Cloud computing and Memory database revolutionary technology deserves attention



The "second tier" (Note: 2-5-year fermentation), which was named as the revolutionary technology by Gartner, contains two items, namely cloud computing, Memory database system (as DBMS).



As for the highly developed technology that also falls in the 2-5-year range, the project is quite diverse, including advanced fraud detection and analysis techniques, cloud based grid computing, data scientists, memory analysis (as Analytics), memory data grid (AS) Grids), Government Open data (open Government), predictive model solutions (predictive Modeling FX), social analysis (Social Analytics), social content (Social Content), as well as text-Analytics analysis.



The importance of cloud technology for large data processing and analysis is beyond doubt. From the private cloud point of view, in order to pass whether the MPI or MapReduce to carry out large data distributed computing, need to be based on computing, storage or network resources such as flexible scheduling, on this occasion, if the cloud to abandon, it seems that only a huge amount of money to deploy supercomputers.



Second, it talks about the public cloud. Although all walks of life can benefit from large data analysis, but most of the application field, in fact, not always need to do analysis, the use of frequency even up to once a quarter, or every six months; The cost of material and time constructs the Hadoop environment, the investment return rate does not seem to be very economical, indeed is questionable.



At this moment, if the enterprise can be paid in a flexible manner, to the public cloud service providers, leasing large data analysis of the necessary computing resources, and can be compared with internal premise management rules related settings, it is a good thing. Microsoft, for example, provides Hadoop leasing services on Windows Azure public cloud platforms, allowing businesses to build large numbers of servers and databases without having to invest in them, and even advertise windows and SQL The server's easy to manage feature takes you to the Hadoop environment, which is a fairly typical cloud big data service.



As for the memory database, that is, the relational database, even the field-style database, the whole place in memory, the advantage of this approach is that the most criticized disk I/O bottleneck in the past, can sound should be broken, thereby greatly boosting performance, shorten the response time of database operations; In the age of speeding, If a business can get the result of a commercial operation faster, it also means that it is more likely to win.



So it's not hard to find that when the memory database is expected to be revolutionized in 2-5 years by Gartner, the word "as" continues to appear repeatedly in the highly developed technology quadrant, including memory analysis, memory data grids, and so on, highlighting the "effectiveness" for large data processing, is too important, and the strength of performance is even more significant for the performance of the final business application.



It is also worth mentioning that in the 2-5-year list of technologies that Gartner has turned into "moderate development", there are many recent popular projects such as MapReduce, NoSQL databases, Database SaaS (DB Software as a Service; Dbsaas), this seems to be from the heat of the development trend of cooling, it is also worth the concern of enterprises.
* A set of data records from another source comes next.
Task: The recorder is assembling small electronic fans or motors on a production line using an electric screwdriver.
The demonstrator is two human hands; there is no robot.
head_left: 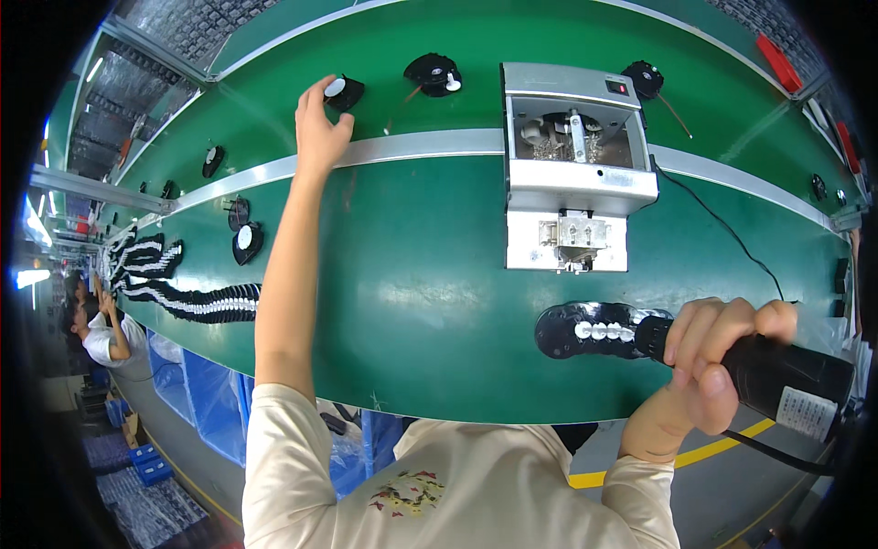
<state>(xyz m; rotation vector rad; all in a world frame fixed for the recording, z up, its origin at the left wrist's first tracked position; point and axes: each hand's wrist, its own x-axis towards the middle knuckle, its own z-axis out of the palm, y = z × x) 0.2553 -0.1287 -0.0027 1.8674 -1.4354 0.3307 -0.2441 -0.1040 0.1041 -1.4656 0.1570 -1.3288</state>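
Observation:
My left hand (322, 128) reaches to the far green strip, thumb and fingers apart around the near-left edge of a small black part with a white disc (346, 93). Whether the fingertips touch it is hard to make out. In my right hand (718, 352) is a black corded electric screwdriver (791, 384), lying sideways with its nose to the left. That nose overlaps the right end of a row of stacked black parts with white discs (585, 331) on the table. Another black part with a white disc (247, 242) lies left of my left forearm.
A metal screw feeder (581, 174) stands mid-table, its cable running right. More black parts lie beyond the metal rail (430, 144), one (434, 75) trailing a wire. Long rows of stacked black parts (197, 302) lie at left. A co-worker (105, 334) is at far left.

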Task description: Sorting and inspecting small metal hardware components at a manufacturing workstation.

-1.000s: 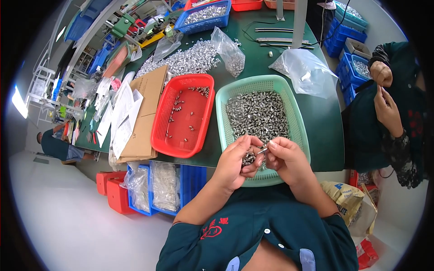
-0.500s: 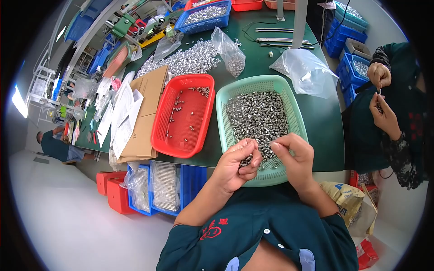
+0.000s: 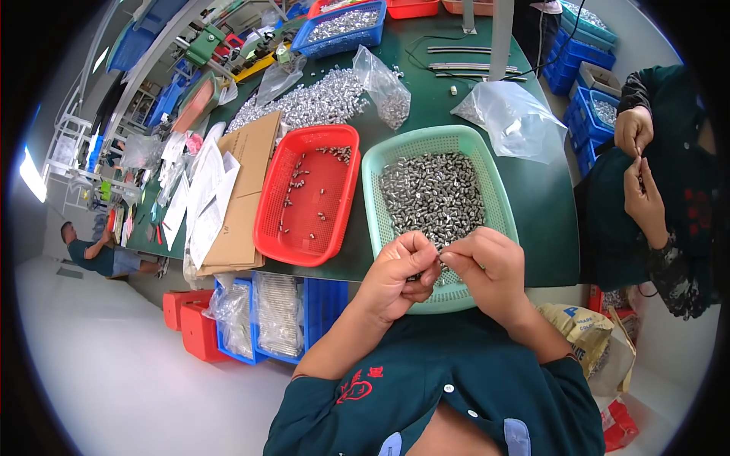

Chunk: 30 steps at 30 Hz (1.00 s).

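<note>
Both of my hands meet above the near end of a pale green basket (image 3: pixel 372 197), which holds a heap of small metal cylindrical parts (image 3: pixel 433 190). My left hand (image 3: pixel 397 273) is closed, its fingers curled round a few of these parts; thumb and forefinger are pressed together. Opposite it, my right hand (image 3: pixel 493 273) is closed in a pinch, its fingertips right by the left thumb. Whatever lies between the right fingertips is too small to make out. To the left stands a red basket (image 3: pixel 300 245) with some scattered metal parts inside.
Cardboard (image 3: pixel 237 220) and papers (image 3: pixel 205 205) lie left of the red basket. Beyond are a pile of silvery parts (image 3: pixel 312 99), a blue basket (image 3: pixel 340 44) and plastic bags (image 3: pixel 513 118). At the right a co-worker's hands (image 3: pixel 639 152) are held together.
My right hand has moved left, closing the gap to my left fingertips. The co-worker's hands have shifted slightly. A person at far left has changed posture.
</note>
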Available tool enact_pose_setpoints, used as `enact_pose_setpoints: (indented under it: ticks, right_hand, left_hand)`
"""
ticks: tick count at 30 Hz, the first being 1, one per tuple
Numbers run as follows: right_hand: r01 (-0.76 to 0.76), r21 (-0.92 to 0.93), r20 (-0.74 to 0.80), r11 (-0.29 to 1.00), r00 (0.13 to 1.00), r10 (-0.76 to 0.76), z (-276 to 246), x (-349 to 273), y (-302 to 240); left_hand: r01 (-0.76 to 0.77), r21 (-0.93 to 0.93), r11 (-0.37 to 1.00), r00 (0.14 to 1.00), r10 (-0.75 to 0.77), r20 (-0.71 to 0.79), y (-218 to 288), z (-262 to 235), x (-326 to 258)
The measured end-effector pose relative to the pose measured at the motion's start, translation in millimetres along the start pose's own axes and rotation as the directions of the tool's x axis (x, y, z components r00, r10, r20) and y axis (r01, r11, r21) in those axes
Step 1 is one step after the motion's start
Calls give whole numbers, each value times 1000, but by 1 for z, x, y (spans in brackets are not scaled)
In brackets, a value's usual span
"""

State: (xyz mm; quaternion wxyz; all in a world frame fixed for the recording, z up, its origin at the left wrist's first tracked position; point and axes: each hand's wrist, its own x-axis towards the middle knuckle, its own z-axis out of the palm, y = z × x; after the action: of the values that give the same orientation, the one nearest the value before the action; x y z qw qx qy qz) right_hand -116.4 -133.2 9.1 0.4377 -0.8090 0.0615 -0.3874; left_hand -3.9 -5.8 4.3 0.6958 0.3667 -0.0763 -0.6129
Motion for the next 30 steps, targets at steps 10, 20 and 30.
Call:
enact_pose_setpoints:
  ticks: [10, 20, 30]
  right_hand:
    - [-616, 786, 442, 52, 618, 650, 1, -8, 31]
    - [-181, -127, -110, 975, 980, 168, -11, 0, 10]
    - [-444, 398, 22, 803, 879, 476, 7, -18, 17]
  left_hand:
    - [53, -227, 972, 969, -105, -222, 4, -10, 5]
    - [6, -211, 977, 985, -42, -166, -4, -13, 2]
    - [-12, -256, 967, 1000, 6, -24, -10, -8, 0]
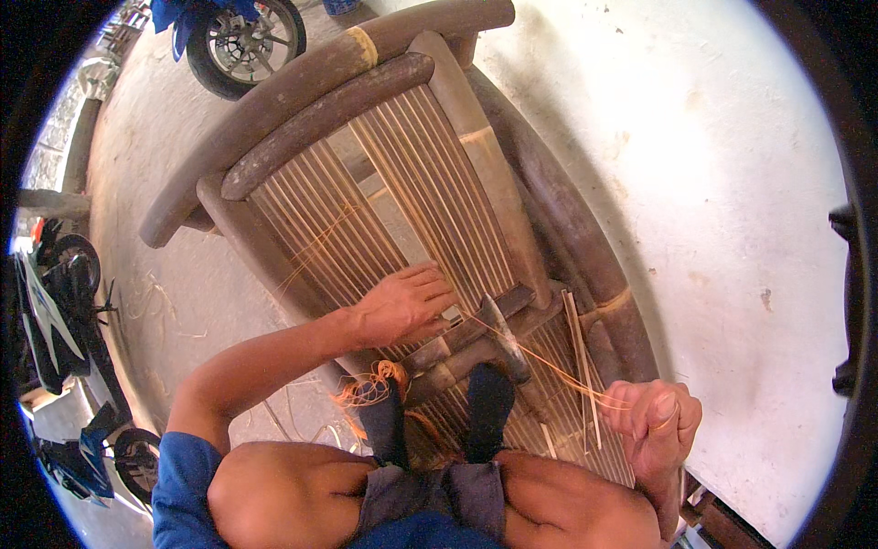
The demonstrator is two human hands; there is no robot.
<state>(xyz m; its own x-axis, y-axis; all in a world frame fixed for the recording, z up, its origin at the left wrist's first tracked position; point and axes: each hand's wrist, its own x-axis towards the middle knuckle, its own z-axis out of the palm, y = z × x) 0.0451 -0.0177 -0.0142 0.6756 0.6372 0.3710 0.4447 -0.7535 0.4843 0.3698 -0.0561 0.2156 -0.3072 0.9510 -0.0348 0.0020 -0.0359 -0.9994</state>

(Responsible editor: Schpeppen)


Related Article

Contact Us

The content source of this page is from Internet, which doesn't represent Alibaba Cloud's opinion; products and services mentioned on that page don't have any relationship with Alibaba Cloud. If the content of the page makes you feel confusing, please write us an email, we will handle the problem within 5 days after receiving your email.

If you find any instances of plagiarism from the community, please send an email to: info-contact@alibabacloud.com and provide relevant evidence. A staff member will contact you within 5 working days.

A Free Trial That Lets You Build Big!

Start building with 50+ products and up to 12 months usage for Elastic Compute Service

  • Sales Support

    1 on 1 presale consultation

  • After-Sales Support

    24/7 Technical Support 6 Free Tickets per Quarter Faster Response

  • Alibaba Cloud offers highly flexible support services tailored to meet your exact needs.